Wednesday's Market Minute: One Last Regional Bank Twist

Comments
Loading...

Tuesday’s trading session was interesting because it was basically the opposite of what’s been the norm for the past quarter. Regional bank stocks rallied while the rest of the market slid, with high-quality mega-cap tech stocks doing the worst. There are lots of cross-currents right now – from the debt ceiling, to earnings and Federal Reserve speakers – so it’s hard to know exactly why the shift happened, but if it continues, it could be a key sign that things are changing.

The important thing to realize is that the collapse of multiple regional banks this spring has not had the calamitous effect that investors and policymakers expected two months ago. In fact, in perhaps an incidental homage to the Covid era – when emergency stimulus sent the quarantine economy booming – policymakers’ immediate response to shore up regional banks and expand the Fed’s balance sheet once again proved to be stimulative to markets. Much of this can be attributed to the market’s assumption that the economic fallout from regionals would be severe enough to cause the Federal Reserve to cut interest rates later this year. 

Instead, the stock market is surging, helping to loosen financial conditions. And corporate bonds show no signs of abnormal stress, with credit spreads little changed this year. Commercial and industrial loans were squeezed in the immediate aftermath of Silicon Valley, but have not fallen off a cliff and are fairly steady. Tuesday’s purchasing managers index was surprisingly strong as the services economy continues to chug. Consumers are being more careful about spending on expensive discretionary luxuries, but they’re confident enough in the labor market to keep jumping on whatever new homes come up for sale.

All of this points to a better-than-expected economy, which increases odds that inflation stays sticky, and reduces the odds of any rate cuts this year. In fact, if PCE doesn’t don’t show a substantial decline this week, it’s starting to look like we’ll get another rate hike this summer.

I’ve been watching the dollar like a literal hawk, and it is firming. Bitcoin’s been weak too, and that’s often a sign that central bank tightening is ahead.
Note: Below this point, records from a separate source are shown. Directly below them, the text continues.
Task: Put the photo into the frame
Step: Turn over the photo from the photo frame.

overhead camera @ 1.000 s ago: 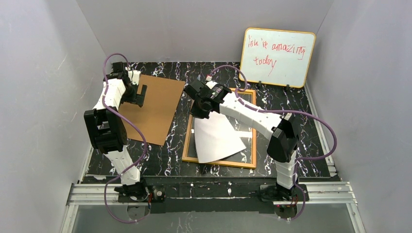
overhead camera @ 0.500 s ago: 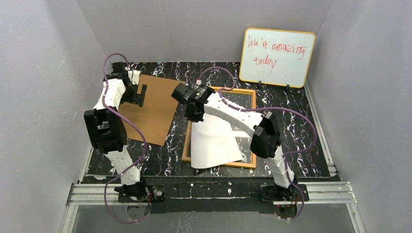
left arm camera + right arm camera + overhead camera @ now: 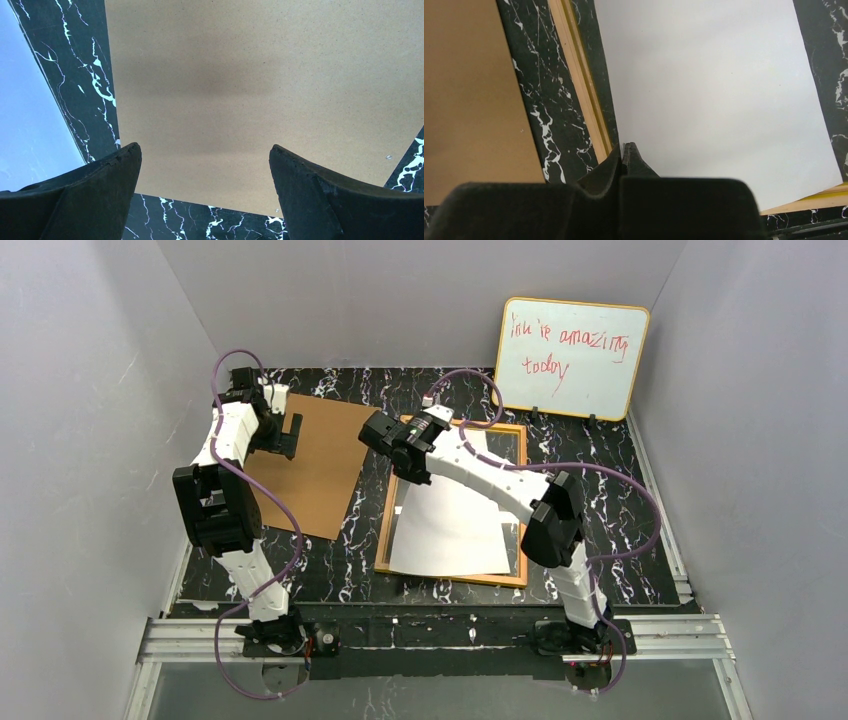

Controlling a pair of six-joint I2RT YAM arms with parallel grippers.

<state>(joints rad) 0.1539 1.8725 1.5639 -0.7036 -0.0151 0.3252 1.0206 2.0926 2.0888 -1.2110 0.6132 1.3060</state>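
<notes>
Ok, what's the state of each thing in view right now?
photo: white back up, lying over the frame.
frame: flat, wooden back rim up.
backing board: flat, left of the frame.
whiteboard: upright, written on.
left gripper: open above backing board.
right gripper: shut on the photo's edge.

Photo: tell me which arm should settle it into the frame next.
Right. The right gripper is shut on the edge of the photo, over the frame. The left gripper hangs open over the brown board, off to the frame's side.
</notes>
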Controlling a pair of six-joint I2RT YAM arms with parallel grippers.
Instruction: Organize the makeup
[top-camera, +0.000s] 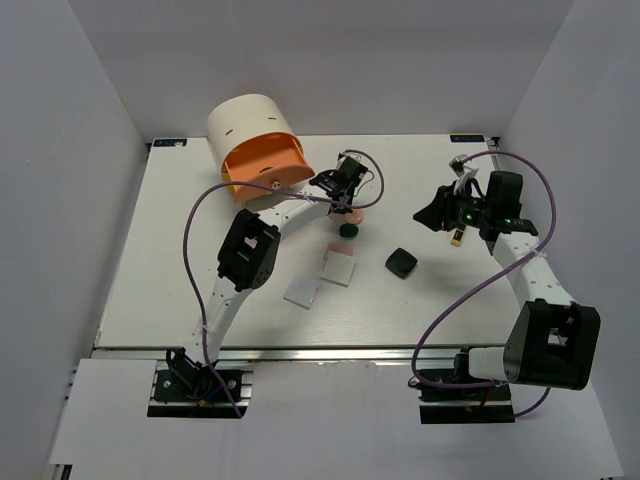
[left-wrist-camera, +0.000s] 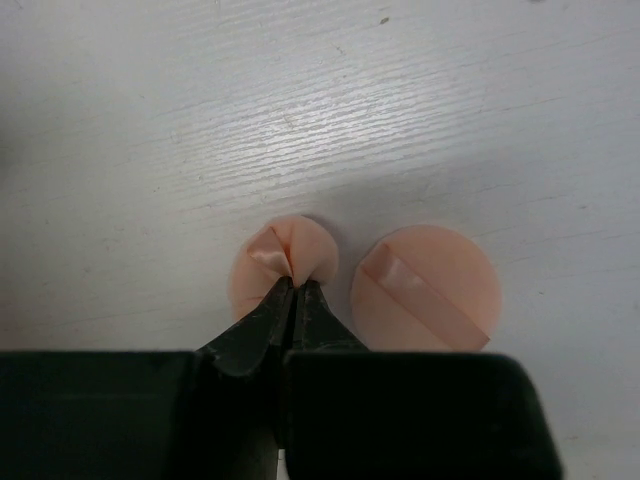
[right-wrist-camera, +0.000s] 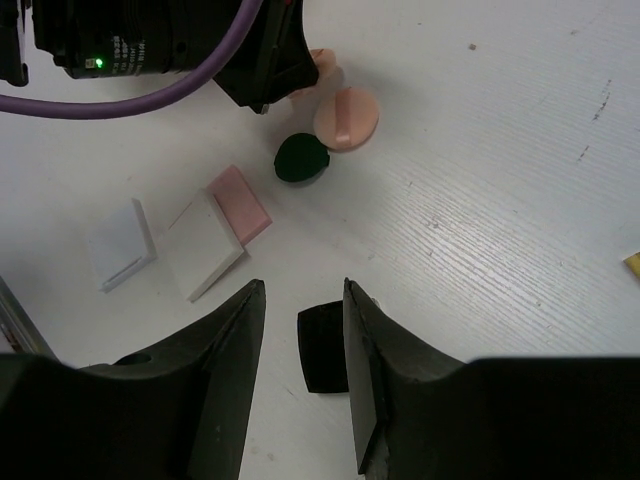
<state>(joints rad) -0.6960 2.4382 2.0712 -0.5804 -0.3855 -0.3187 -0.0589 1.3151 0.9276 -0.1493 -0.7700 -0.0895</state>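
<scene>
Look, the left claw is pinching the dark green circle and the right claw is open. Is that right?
Not quite. The left gripper is pinching a pink disc, not the dark green disc, which lies free with nothing touching it. The left wrist view shows this. The right gripper is open, as you said.
</scene>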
If the regional bank ETF KRE trades back to $45, it will be another sign that the economic cliff this group was supposed to send us over was just the latest doom-and-gloom myth that bulls adopted into their narrative to try and pressure the Fed to look the other way on inflation.

Image sourced from Shutterstock

This post contains sponsored advertising content. This content is for informational purposes only and not intended to be investing advice.

Market News and Data brought to you by Benzinga APIs

Posted In:
Benzinga simplifies the market for smarter investing

Trade confidently with insights and alerts from analyst ratings, free reports and breaking news that affects the stocks you care about.

Join Now: Free!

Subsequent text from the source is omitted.